[Task to carry out]:
Find the line with "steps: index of" and the line with "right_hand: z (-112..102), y" in the entries below; output exactly those two lines, every line between them, and no others.

[Data provided]:
· · ·
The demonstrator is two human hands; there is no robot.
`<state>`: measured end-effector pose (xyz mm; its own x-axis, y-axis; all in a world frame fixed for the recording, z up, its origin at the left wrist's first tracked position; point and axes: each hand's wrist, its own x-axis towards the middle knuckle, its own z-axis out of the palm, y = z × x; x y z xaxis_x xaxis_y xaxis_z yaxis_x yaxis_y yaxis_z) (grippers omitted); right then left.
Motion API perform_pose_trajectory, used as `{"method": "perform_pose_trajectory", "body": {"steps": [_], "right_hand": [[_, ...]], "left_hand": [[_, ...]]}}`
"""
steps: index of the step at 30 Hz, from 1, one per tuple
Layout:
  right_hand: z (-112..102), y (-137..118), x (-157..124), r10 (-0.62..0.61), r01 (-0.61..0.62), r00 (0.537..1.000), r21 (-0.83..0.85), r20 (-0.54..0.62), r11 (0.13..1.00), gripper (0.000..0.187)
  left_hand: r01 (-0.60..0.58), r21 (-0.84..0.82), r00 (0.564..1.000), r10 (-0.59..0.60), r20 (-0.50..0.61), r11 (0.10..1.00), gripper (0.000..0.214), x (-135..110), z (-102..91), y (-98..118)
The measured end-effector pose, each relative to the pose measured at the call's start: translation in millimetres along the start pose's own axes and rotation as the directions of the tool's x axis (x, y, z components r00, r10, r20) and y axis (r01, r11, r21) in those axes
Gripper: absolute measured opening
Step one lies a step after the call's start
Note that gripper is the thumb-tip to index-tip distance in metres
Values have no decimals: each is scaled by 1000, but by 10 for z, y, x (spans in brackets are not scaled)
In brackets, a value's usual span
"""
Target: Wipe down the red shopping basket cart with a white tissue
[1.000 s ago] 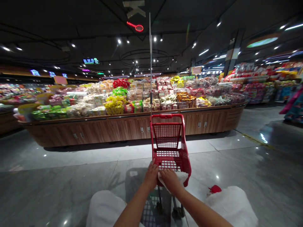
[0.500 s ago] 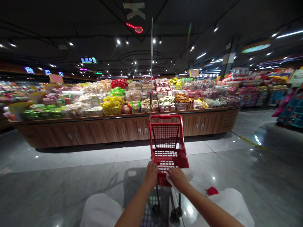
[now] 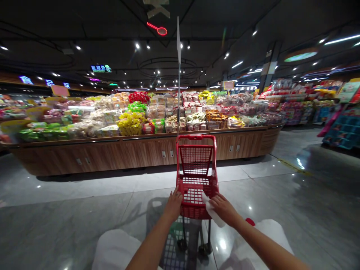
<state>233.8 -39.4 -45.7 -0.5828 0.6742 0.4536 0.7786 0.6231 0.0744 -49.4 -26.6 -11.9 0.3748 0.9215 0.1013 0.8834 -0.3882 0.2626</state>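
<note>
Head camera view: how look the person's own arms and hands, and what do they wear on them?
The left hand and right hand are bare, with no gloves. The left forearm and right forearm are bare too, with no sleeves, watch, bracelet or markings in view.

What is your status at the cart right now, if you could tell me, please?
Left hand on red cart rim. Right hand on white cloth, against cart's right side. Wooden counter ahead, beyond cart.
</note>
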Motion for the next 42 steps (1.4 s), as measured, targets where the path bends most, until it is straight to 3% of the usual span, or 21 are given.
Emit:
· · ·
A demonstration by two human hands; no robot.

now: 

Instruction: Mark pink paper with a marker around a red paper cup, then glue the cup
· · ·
[Solution]:
steps: index of the step at 30 Hz, from 1, one per tuple
Layout:
  right_hand: z (-112..102), y (-137..118), x (-157..124), r10 (-0.62..0.61), r01 (-0.61..0.62), r00 (0.537..1.000), r21 (-0.83..0.85), r20 (-0.54..0.62), r11 (0.13..1.00), gripper (0.000..0.187)

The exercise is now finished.